COMPENSATION COMMITTEE POLICY
- It is the duty of the Compensation Committee to review and determine the salaries and bonuses of executive officers of the Company, including the Chief Executive Officer, and to establish the general compensation policies for such individuals. The Compensation Committee also has the sole and exclusive authority to make discretionary option grants to the Company's executive officers under the Company's 1999 Stock Incentive Plan.
Compensation Philosophy and ObjectivesThe Compensation Committee believes that the compensation programs for the Company's executive officers should reflect the Company's performance and the value created for the Company's stockholders. In addition, the compensation programs should support the short-term and long-term strategic goals and values of the Company and should reward individual contribution to the Company's success. The Company is engaged in a competitive industry, and the Company's success depends upon its ability to attract and retain qualified executives through the competitive compensation packages it offers to such individuals.

Compensation Components and ProcessGeneral Compensation Policy. The Compensation Committee's policy is to provide the Company's executive officers with compensation opportunities which are based upon their personal performance, the financial performance of the Company and their contribution to that performance and which are competitive enough to attract and retain highly skilled individuals. Each executive officer's compensation package is comprised of three elements: (i) base salary that is competitive with the market and reflects individual performance, (ii) annual variable performance awards payable in cash and tied to the Company's achievement of annual financial and other performance goals and (iii) long-term stock-based incentive awards designed to strengthen the mutuality of interests between the executive officers and the Company's stockholders. As an officer's level of responsibility increases, a greater proportion of his or her total compensation will generally be dependent upon the Company's financial performance and stock price appreciation rather than base salary.
The Company utilizes information and benchmarks from an independent compensation firm to advise the Committee as to how the Company's executive compensation levels compare to those of companies within and outside of the industry.
Base Salary. In setting base salaries, the Compensation Committee reviewed published compensation survey data for companies of similar size, geographic location, stage of development, and other factors. The base salary for each officer reflects the salary levels for comparable positions in the published surveys and the comparative group of companies, as well as the individual's personal performance and internal alignment considerations. The relative weight given to each factor varies with each individual in the sole discretion of the Compensation Committee. Each executive officer's base salary is adjusted each year on the basis of (i) the Compensation Committee's evaluation of the officer's personal performance for the year and (ii) the competitive marketplace for persons in comparable positions. The Company's performance and profitability may also be a factor in determining the base salaries of executive officers.
Annual Incentives. Annual incentive bonuses for executive officers will be based upon management incentive plans. The bonuses will be based substantially on the Company's financial performance, including achievement of revenue goals and meeting cost and other business objectives. Additional consideration may be given for individual performance.
Long Term Incentives.
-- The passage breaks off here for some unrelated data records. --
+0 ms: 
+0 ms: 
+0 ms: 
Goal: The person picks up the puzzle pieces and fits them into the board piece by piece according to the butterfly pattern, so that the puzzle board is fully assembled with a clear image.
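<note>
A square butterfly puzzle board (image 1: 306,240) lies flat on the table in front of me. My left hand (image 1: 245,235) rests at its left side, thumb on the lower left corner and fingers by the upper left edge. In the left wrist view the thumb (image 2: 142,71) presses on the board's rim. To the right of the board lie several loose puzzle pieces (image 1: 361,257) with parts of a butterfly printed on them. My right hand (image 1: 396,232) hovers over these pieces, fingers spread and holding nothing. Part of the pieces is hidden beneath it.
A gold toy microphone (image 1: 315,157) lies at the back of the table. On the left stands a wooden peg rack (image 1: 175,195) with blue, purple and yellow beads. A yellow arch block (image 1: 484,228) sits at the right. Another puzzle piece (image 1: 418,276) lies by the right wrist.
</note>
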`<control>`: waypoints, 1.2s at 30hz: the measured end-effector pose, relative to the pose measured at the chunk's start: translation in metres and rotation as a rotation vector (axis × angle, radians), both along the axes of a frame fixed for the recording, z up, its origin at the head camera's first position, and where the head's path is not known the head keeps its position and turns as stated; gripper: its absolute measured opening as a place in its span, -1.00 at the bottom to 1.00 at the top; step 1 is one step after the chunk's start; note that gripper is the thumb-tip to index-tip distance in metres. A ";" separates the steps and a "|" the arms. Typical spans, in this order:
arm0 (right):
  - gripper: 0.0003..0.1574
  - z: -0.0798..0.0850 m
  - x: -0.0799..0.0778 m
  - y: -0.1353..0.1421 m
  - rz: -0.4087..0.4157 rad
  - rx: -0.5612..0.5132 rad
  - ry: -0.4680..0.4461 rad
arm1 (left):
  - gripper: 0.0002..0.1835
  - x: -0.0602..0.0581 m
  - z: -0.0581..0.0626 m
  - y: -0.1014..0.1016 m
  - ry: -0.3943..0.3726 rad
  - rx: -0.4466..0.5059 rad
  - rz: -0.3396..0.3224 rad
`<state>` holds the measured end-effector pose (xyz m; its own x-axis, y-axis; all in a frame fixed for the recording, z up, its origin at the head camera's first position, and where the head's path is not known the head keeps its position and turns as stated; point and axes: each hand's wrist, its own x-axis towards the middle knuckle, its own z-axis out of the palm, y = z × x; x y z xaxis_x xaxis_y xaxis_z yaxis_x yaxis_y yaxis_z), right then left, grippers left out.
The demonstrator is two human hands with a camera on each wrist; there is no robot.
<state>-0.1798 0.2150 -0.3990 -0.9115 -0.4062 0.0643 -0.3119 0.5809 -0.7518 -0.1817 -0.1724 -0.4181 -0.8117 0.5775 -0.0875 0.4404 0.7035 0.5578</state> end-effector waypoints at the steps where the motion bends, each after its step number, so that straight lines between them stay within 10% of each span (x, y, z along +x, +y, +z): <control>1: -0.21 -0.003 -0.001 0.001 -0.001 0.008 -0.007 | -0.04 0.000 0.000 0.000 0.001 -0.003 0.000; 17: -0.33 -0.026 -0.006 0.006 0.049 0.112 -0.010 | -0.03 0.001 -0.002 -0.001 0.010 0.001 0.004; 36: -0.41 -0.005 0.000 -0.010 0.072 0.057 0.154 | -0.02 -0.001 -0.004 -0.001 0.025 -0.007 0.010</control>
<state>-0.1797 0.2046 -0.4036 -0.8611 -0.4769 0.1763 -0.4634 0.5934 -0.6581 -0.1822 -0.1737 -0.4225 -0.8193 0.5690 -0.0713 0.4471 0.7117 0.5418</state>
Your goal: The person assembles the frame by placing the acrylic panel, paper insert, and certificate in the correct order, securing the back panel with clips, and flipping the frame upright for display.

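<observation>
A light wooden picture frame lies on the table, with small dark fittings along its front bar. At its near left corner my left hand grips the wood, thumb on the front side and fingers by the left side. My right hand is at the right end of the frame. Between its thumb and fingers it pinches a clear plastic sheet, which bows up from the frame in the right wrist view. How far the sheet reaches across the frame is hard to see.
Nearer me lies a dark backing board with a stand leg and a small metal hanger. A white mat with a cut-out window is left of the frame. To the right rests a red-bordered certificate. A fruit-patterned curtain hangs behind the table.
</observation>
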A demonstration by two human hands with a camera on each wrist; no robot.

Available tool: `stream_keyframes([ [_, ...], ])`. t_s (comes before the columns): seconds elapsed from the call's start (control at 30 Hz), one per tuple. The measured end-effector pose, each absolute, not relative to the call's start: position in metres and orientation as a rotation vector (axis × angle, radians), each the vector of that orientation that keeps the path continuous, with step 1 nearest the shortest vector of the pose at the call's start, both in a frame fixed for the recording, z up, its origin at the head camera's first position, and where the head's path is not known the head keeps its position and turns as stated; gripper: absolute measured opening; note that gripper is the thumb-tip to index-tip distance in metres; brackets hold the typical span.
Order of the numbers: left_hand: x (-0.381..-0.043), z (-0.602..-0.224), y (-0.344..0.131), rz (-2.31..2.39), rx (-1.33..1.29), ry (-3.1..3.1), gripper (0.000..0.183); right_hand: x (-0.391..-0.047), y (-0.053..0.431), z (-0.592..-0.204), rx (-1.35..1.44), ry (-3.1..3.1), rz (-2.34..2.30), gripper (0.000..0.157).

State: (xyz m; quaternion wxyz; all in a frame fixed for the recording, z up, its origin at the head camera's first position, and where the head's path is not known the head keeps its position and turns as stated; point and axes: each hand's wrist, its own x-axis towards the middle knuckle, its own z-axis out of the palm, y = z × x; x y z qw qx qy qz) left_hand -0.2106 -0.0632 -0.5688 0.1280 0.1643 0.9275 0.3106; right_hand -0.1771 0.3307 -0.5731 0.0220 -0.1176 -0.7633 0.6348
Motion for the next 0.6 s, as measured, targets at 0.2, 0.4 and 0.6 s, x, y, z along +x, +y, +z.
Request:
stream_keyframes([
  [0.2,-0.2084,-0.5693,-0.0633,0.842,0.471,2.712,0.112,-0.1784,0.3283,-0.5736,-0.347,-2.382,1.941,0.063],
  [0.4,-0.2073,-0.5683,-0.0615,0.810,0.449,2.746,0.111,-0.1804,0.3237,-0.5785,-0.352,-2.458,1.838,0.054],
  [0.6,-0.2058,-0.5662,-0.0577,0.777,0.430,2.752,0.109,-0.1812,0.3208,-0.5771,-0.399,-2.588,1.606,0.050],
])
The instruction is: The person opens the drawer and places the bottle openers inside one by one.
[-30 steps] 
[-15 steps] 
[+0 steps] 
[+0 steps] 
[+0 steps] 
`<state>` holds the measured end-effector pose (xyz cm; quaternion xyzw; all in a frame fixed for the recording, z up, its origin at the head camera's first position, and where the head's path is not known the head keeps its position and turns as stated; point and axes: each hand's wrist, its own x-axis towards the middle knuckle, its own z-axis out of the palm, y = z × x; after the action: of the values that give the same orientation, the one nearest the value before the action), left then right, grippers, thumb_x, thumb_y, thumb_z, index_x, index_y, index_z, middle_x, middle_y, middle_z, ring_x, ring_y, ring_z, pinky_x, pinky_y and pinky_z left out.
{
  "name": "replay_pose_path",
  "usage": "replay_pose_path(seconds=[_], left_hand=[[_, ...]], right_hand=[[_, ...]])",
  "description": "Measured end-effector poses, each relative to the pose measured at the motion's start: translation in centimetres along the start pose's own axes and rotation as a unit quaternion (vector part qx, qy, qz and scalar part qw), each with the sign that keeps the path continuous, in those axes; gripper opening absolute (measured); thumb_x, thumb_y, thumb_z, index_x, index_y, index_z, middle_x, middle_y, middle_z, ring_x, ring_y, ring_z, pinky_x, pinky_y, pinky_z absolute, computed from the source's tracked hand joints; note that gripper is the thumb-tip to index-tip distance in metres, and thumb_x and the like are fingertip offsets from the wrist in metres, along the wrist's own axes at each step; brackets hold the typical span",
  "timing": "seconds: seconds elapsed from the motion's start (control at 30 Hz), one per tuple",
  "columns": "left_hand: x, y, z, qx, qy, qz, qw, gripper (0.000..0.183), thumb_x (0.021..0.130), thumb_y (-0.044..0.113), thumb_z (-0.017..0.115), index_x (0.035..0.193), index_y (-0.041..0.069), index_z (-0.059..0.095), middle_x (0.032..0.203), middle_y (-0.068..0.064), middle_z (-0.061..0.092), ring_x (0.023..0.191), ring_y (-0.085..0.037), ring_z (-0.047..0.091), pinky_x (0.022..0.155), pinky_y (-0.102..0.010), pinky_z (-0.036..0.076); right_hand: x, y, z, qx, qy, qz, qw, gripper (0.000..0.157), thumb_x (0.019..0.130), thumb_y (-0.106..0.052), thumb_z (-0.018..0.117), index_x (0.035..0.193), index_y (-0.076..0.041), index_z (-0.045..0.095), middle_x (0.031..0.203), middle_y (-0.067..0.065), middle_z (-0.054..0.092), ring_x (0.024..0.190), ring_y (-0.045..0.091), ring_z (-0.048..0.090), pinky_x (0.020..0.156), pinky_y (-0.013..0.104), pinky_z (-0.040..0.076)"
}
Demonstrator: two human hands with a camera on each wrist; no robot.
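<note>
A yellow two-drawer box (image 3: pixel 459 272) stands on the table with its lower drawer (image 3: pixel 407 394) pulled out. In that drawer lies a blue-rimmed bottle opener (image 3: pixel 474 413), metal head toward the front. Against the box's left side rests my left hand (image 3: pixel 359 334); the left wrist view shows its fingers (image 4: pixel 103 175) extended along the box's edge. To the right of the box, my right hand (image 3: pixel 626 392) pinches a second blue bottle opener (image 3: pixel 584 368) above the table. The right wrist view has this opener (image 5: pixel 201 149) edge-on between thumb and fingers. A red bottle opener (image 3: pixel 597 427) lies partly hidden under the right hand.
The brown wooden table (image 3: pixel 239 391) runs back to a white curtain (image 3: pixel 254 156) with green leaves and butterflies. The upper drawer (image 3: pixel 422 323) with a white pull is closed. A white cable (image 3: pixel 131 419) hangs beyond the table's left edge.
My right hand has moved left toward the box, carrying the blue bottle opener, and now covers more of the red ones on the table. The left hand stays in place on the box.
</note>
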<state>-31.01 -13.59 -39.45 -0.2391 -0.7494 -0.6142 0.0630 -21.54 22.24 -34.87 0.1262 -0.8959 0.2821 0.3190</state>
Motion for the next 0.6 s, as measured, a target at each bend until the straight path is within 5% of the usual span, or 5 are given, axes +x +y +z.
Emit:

Generally, stock option grants will be considered annually, or when appropriate, by the Compensation Committee for each of the Company's executive officers, as appropriate. Each grant made is designed to align the interests of the executive officer with those of the stockholders and provide each individual with a significant incentive to manage the Company from the perspective of an owner with an equity stake in the business. Each grant allows the officer to acquire shares of the Company's Common Stock at a fixed price per share (the market price on the grant date) over a specified period of time (up to ten years). Each option becomes exercisable in a series of installments over a 1 to 4-year period, contingent upon the officer's continued employment with the Company. Accordingly, the option will provide a return to the executive officer only if he or she remains employed by the Company during the vesting period, and then only if the market price of the shares appreciates over the option term.
The size of the option grant to each executive officer, including the Chief Executive Officer, is set by the Compensation Committee at a level that is intended to create a meaningful opportunity for stock ownership based upon the individual's current position with the Company, the individual's personal performance in recent periods and his or her potential for future responsibility and promotion over the option term. The Compensation Committee also takes into account the number of unvested options held by the executive officer in order to maintain an appropriate level of equity incentive for that individual. The relevant weight given to each of these factors varies from individual to individual. The Compensation Committee has established certain guidelines with respect to the option grants made to the executive officers, but has the flexibility to make adjustments to those guidelines at its discretion.
CEO Compensation. In setting the total compensation payable to the Company's Chief Executive Officer, the Compensation Committee sought to make that compensation competitive with the compensation paid to the chief executive officers of companies of similar size, geographic location, stage of development, or other factors, while at the same time assuring that a significant percentage of compensation was tied to Company performance and stock price appreciation.